EXERCISE OBJECTIVE — Your answer should be the lines of the material that include the word "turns".

SOURCE MATERIAL —
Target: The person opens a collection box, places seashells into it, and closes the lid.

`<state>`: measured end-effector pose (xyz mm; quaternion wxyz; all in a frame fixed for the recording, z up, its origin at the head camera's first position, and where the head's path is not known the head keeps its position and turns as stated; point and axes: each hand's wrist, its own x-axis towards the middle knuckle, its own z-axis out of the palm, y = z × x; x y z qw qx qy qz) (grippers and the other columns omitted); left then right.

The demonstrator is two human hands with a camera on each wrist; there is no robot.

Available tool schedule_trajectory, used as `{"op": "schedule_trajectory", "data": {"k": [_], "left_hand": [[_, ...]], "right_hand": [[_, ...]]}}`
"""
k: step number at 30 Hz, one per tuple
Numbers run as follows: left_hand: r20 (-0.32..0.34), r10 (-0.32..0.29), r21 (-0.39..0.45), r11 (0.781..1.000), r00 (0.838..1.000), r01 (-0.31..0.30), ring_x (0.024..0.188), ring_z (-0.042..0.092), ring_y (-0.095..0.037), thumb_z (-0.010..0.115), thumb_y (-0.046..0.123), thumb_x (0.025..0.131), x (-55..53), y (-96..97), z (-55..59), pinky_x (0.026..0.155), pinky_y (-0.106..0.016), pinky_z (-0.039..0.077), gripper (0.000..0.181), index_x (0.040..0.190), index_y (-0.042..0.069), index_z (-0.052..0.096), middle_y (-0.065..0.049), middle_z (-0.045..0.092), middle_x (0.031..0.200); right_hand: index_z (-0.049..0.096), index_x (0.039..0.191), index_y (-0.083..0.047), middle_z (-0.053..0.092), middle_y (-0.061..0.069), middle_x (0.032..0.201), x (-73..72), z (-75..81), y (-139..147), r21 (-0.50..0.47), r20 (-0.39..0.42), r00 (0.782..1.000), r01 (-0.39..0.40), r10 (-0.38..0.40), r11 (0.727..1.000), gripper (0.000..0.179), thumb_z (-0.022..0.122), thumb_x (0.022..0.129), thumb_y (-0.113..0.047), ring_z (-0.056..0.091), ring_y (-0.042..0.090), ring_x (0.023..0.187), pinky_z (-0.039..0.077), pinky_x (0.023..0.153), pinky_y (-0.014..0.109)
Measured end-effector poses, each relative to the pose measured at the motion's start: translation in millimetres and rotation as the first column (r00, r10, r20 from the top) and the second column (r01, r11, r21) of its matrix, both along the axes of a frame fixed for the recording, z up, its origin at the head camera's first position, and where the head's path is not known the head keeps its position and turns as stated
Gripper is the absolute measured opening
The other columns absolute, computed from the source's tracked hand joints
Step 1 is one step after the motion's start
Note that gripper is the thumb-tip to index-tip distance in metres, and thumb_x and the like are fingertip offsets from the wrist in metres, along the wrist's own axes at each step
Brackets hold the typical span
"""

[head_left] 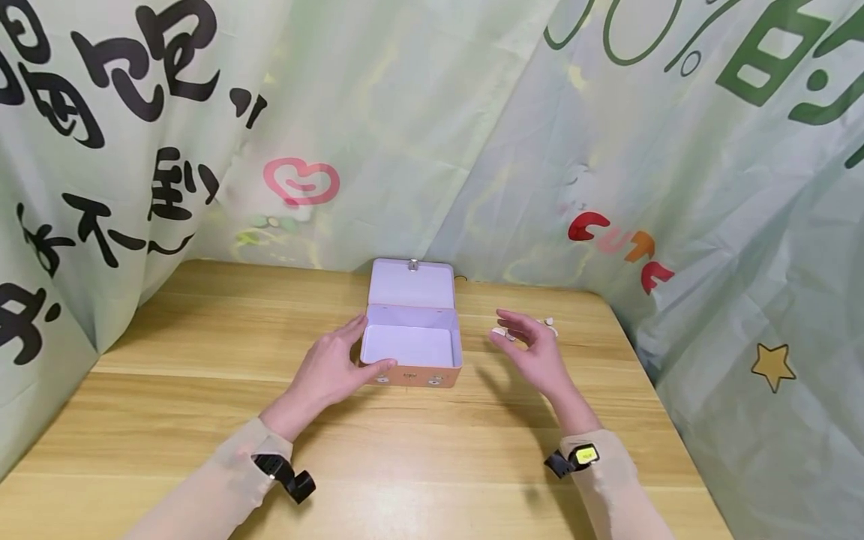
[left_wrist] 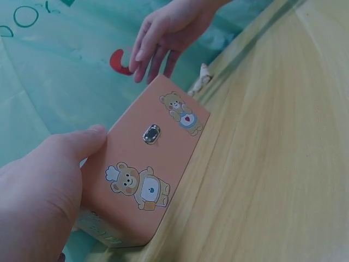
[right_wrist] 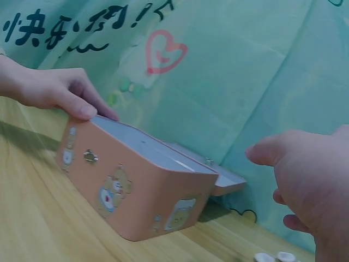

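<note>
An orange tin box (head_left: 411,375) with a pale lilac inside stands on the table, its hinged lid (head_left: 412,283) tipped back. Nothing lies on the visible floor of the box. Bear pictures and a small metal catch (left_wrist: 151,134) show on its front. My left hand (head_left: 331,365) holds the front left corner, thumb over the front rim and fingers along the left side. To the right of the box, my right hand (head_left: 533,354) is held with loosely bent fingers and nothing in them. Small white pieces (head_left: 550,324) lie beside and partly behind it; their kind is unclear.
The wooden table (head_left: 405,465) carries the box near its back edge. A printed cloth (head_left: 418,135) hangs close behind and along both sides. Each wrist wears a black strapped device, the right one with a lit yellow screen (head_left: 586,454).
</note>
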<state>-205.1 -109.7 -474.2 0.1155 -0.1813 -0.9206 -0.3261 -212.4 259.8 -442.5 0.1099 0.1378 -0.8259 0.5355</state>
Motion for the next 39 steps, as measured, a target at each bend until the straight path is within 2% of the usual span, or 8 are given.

RESPONSE —
`<state>`: measured end-effector pose (xyz mm; quaternion wxyz; all in a frame fixed for the recording, z up, its origin at the head camera's first position, and where the head's path is not known the head keeps its position and turns as stated; point and axes: each hand's wrist, its own x-axis towards the middle knuckle, its own z-axis out of the palm, y = z × x; x y z qw qx qy qz) (grippers and the other columns omitted); left then right.
Measured end-effector poses, each relative to the pose measured at the motion's start: translation in millimetres and rotation as the first column (r00, r10, r20 from the top) and the second column (r01, r11, r21) of its matrix, both along the axes of a frame fixed for the recording, z up, its origin at the head camera's first position, and where the head's path is not known the head keeps its position and turns as stated

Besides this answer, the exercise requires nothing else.